## Work instruction:
Write the listing out again word for word. Pictures do not belong in the copy.

## Collected data:
::::::::

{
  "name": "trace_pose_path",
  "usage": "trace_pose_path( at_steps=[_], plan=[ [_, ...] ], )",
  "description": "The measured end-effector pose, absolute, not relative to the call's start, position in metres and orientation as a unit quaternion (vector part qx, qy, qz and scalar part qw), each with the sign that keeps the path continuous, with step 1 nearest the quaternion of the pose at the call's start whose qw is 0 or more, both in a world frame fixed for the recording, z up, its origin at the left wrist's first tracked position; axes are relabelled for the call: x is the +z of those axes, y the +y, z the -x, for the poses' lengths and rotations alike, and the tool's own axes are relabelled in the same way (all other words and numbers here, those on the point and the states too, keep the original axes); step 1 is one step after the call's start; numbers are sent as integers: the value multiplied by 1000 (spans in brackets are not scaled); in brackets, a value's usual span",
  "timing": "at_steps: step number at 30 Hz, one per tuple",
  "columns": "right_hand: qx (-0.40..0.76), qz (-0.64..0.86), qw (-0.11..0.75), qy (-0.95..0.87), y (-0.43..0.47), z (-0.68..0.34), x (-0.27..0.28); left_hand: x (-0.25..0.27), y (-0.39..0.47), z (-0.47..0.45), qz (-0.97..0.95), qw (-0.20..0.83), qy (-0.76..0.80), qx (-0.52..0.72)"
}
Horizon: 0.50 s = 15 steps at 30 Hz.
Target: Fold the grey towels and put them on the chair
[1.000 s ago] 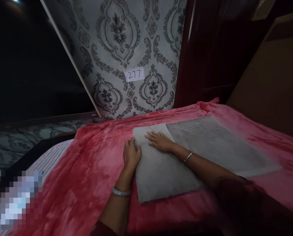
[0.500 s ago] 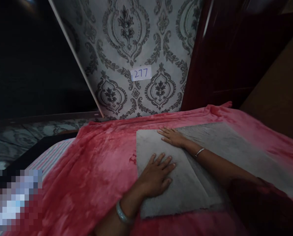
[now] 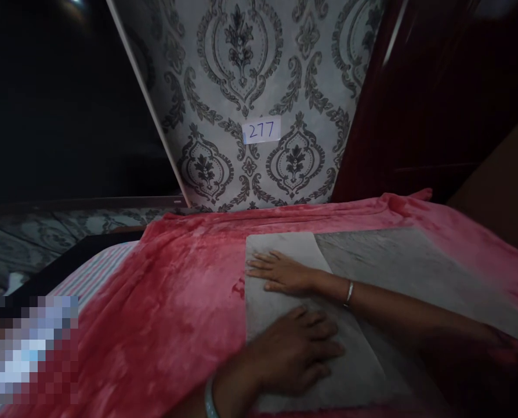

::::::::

## Written reply:
{
  "name": "trace_pose_path",
  "usage": "trace_pose_path( at_steps=[_], plan=[ [_, ...] ], )",
  "description": "The measured end-effector pose, absolute, not relative to the call's start, position in metres and orientation as a unit quaternion (vector part qx, qy, qz and scalar part qw), each with the sign that keeps the path continuous, with step 1 nearest the quaternion of the pose at the call's start whose qw is 0 or more, both in a world frame fixed for the recording, z up, its origin at the left wrist's first tracked position; axes are relabelled for the call: x is the +z of those axes, y the +y, z the -x, for the poses' lengths and rotations alike, and the tool's own axes are relabelled in the same way (all other words and numbers here, those on the point and the states too, keep the original axes); step 1 is one step after the call's start; numbers are sent as integers: the value multiplied by 1000 (spans in brackets are not scaled); in brackets, a value's usual span",
  "timing": "at_steps: step number at 30 Hz, one per tuple",
  "columns": "right_hand: qx (-0.40..0.76), qz (-0.64..0.86), qw (-0.11..0.75), qy (-0.95..0.87), y (-0.43..0.47), z (-0.68..0.34), x (-0.27..0.28); left_hand: x (-0.25..0.27), y (-0.39..0.47), z (-0.47..0.45), qz (-0.97..0.95), qw (-0.20..0.83), qy (-0.76..0.80), qx (-0.52..0.72)"
}
Horizon: 0.50 s = 15 steps at 30 Hz.
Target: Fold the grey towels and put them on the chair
[1.000 s ago] 
[0.500 s ago] 
[now] 

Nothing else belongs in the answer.